Lightly roughened fingers brushed under his chin, coaxing him to look up, meeting those half-lidded eyes that seemed to know him without knowing him at all; that smile that seemed just on the verge of whispering all his secrets. “Did you really think you would kiss me and make me melt for you, straight boy?”

Vic let out a shaky laugh. “Seems like I’m not really straight now, am I?”

“Mm.” Amani traced Vic’s lower lip with the very edge of his thumbnail, making it tingle with the reminder of the soft yet insistent pressure of that mouth, the taste of him still wet on Vic’s lips. “So the little straight boy’s now the little bisexual boy.”

“I’m not little,” Vic protested, and Amani laughed again.

“Being called ‘little’ is the part of this that bothers you?”

Vic hesitated, asking himself—asking himself, really, how he felt about the fact that he’d just kissed a man. A beautiful, enticing, entirely confusing, immensely frustrating little wildfire of a man, all passion and conviction hidden behind cool control. A man who had, in a matter of days, completely flipped his understanding of his own sexuality without even trying; all Amani had had to do was breathe to make Vic realize he might not know himself as well as he thought.

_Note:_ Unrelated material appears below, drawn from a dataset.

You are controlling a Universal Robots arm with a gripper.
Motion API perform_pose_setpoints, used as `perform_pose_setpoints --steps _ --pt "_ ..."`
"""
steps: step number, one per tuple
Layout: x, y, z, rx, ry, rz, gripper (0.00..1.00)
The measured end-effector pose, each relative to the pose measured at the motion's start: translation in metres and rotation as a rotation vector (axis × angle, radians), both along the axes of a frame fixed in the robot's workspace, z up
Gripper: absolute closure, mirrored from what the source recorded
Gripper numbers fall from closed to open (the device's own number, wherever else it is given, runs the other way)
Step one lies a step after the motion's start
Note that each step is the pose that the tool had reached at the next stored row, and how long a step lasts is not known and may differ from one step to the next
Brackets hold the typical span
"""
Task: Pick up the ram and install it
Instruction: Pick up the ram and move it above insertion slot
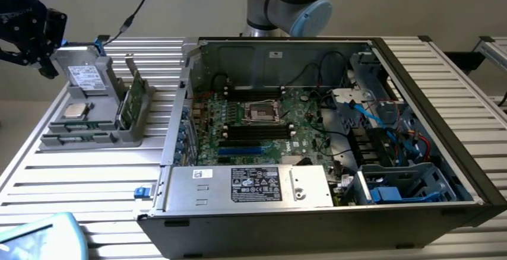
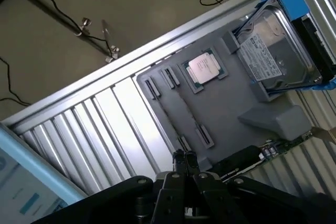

No, he thought. That was the easy part. Amani was attractive. Vic was attracted to him.

The rest of this, though…

“There’s nothing wrong with being a little bit bisexual,” he murmured, bowing his head once more and leaning into Amani again.

With a thrumming, thoughtful sound, Amani laced those warm hands together against Vic’s nape. “Just like that, hm?”

“Bi or not, I’m still me, eh?”

“You are,” Amani assured softly.

“Way I see it…I’m not really changing. I’m just learning something that was already there, I just didn’t know it.” Yet Vic still felt like a ship adrift, and right now Amani was the anchor keeping him stable. “Nothing to be scared about with that, eh?”

“Not in this situation, no.” Every word was surprisingly gentle, considering how Amani had so frequently challenged him before—but he needed that, right now. Needed that gentleness. “I can think of a number of straight men who’d react much more violently.”

Vic couldn’t help a soundless laugh, body shaking. “You forget that I’ve spent my life with Ash Harrington.”

“Ah, yes,” Amani retorted. “Our favorite TMZ tabloid prince.”

“The one and only.” Vic sighed. “I’ve watched him go down on three dicks in a row and not bothered stopping my homework. He was a bit of a wild one, back then.”

“You speak of him with fondness.”

“He’s my best friend. Almost like my brother. And, well…now that he’s settled down, he actually seems happy. So I’m happy for him.”

Those fingers against his nape circled gently, inviting him to melt, to shiver himself apart. “And envious, I think.”

The sting of that made his next breath hurt, swallowed in his throat like a knot of spikes, and he closed his eyes again. “What would I have to be envious of?”

“Have you ever made time in your life to just be happy?”

“No,” Vic whispered. “I don’t think I have.”